Search the listing for the string "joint" and copy every line that contains it.

......

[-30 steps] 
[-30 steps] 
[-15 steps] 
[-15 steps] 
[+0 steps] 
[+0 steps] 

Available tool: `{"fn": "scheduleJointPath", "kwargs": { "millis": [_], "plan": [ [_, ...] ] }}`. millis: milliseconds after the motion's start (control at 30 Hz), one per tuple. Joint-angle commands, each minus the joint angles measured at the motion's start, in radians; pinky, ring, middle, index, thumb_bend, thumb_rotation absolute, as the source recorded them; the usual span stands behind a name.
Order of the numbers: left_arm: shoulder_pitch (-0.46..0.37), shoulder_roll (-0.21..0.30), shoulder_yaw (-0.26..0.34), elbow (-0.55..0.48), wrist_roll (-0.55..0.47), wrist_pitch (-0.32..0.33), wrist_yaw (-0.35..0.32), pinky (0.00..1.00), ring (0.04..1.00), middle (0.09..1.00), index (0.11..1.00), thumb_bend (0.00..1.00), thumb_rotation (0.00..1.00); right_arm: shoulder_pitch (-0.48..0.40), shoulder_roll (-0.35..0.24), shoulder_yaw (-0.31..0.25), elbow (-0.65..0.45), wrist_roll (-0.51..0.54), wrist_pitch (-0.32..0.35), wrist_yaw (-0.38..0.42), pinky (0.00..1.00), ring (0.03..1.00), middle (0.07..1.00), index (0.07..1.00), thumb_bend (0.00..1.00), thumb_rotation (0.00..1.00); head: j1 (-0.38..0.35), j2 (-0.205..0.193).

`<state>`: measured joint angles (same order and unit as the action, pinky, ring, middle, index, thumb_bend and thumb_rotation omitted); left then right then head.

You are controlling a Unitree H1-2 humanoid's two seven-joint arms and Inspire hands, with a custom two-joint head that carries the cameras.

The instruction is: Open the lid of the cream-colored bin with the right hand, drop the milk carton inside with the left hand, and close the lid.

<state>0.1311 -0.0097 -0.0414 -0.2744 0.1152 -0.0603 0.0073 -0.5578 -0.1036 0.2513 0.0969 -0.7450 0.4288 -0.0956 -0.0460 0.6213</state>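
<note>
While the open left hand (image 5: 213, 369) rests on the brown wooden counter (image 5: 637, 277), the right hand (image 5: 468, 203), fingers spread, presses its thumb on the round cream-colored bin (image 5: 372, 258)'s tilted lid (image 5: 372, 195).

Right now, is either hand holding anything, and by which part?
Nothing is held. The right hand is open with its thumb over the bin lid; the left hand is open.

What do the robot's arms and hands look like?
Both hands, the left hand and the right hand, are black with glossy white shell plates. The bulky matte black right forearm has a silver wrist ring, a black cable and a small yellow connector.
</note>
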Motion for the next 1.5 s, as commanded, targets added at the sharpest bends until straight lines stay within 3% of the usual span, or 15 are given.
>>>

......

**EXERCISE SOLUTION**
Available tool: `{"fn": "scheduleJointPath", "kwargs": { "millis": [_], "plan": [ [_, ...] ] }}`. millis: milliseconds after the motion's start (control at 30 Hz), one per tuple. Joint-angle commands, each minus the joint angles measured at the motion's start, in radians; pinky, ring, middle, index, thumb_bend, thumb_rotation absolute, as the source recorded them; the usual span stands behind a name.
`<state>`: measured joint angles (same order and unit as the action, pinky, ring, middle, index, thumb_bend and thumb_rotation omitted); left then right then head.
You are controlling a Unitree H1-2 humanoid's two seven-joint arms and Inspire hands, with a custom two-joint head that carries the cameras.

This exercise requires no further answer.